Bayesian Uncertainty Estimation by Hamiltonian Monte Carlo: Applications to Cardiac MRI Segmentation

Deep learning (DL)-based methods have achieved state-of-the-art performance for many medical image segmentation tasks. Nevertheless, recent studies show that deep neural networks (DNNs) can be miscalibrated and overconfident, leading to "silent failures" that are risky for clinical applications. Bayesian DL provides an intuitive approach to DL failure detection, based on posterior probability estimation. However, the posterior is intractable for large medical image segmentation DNNs. To tackle this challenge, we propose a Bayesian learning framework using Hamiltonian Monte Carlo (HMC), tempered by cold posterior (CP) to accommodate medical data augmentation, named HMC-CP. For HMC computation, we further propose a cyclical annealing strategy, capturing both local and global geometries of the posterior distribution, enabling highly efficient Bayesian DNN training with the same computational budget as training a single DNN. The resulting Bayesian DNN outputs an ensemble segmentation along with the segmentation uncertainty.
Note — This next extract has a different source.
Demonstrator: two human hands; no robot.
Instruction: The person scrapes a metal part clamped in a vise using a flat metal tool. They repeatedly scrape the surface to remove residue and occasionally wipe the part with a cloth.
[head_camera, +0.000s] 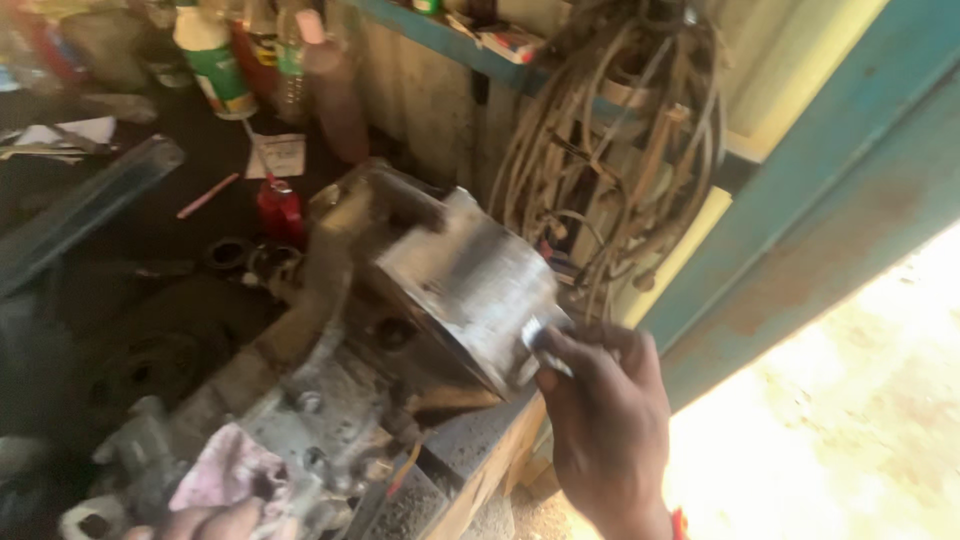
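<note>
A grimy metal engine housing (440, 290) lies on the dark workbench (150, 330), its shiny flat face turned toward me. My right hand (605, 420) reaches in from below and pinches a small shiny metal piece (535, 335) at the housing's lower right corner. Only a few fingers of my left hand (215, 522) show at the bottom edge, resting on a pinkish rag (225, 475) draped over the near end of the metal casting. The picture is blurred.
Plastic bottles (215, 60) and a small red container (282, 210) stand at the back of the bench. A thick bundle of cables (610, 160) hangs on the wall beside a blue door frame (830, 190). Bright sunlit ground (850, 430) lies at right.
</note>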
We evaluate the proposed HMC-CP extensively on cardiac magnetic resonance image (MRI) segmentation, using in-domain steady-state free precession (SSFP) cine images as well as out-of-domain datasets of quantitative T1 and T2 mapping. Our results show that the proposed method improves both segmentation accuracy and uncertainty estimation for in- and out-of-domain data, compared with well-established baseline methods such as Monte Carlo Dropout and Deep Ensembles. Additionally, we establish a conceptual link between HMC and the commonly known stochastic gradient descent (SGD) and provide general insight into the uncertainty of DL. This uncertainty is implicitly encoded in the training dynamics but often overlooked. With reliable uncertainty estimation, our method provides a promising direction toward trustworthy DL in clinical applications.

翻译：基于深度学习的方法已在众多医学图像分割任务中取得了最先进的性能。然而，近期研究表明深度神经网络可能存在校准错误和过度自信的问题，导致临床应用中存在风险的“静默失效”。贝叶斯深度学习基于后验概率估计，为深度学习失效检测提供了一种直观的途径。然而，对于大型医学图像分割深度神经网络，后验分布难以精确求解。为应对这一挑战，我们提出了一种采用哈密顿蒙特卡洛的贝叶斯学习框架，并通过冷后验进行温度调节以适应医学数据增强，该方法命名为HMC-CP。针对HMC计算，我们进一步提出了循环退火策略，该策略能同时捕捉后验分布的局部与全局几何特征，使得在仅需训练单个深度神经网络的计算开销下即可实现高效的贝叶斯深度神经网络训练。训练所得的贝叶斯深度神经网络可输出集成分割结果及相应的分割不确定性。我们在心脏磁共振图像分割任务上对提出的HMC-CP方法进行了全面评估，使用的数据包括稳态自由进动电影序列的域内图像，以及定量T1和T2 mapping的域外数据集。实验结果表明，与蒙特卡洛Dropout和深度集成等成熟基线方法相比，所提方法在域内和域外数据上均能同时提升分割精度与不确定性估计质量。此外，我们建立了HMC与常用随机梯度下降方法之间的概念联系，并对深度学习的不确定性提供了普适性见解。这种不确定性隐含在训练动态过程中却常被忽视。通过可靠的不确定性估计，我们的方法为临床应用中实现可信赖的深度学习提供了有前景的研究方向。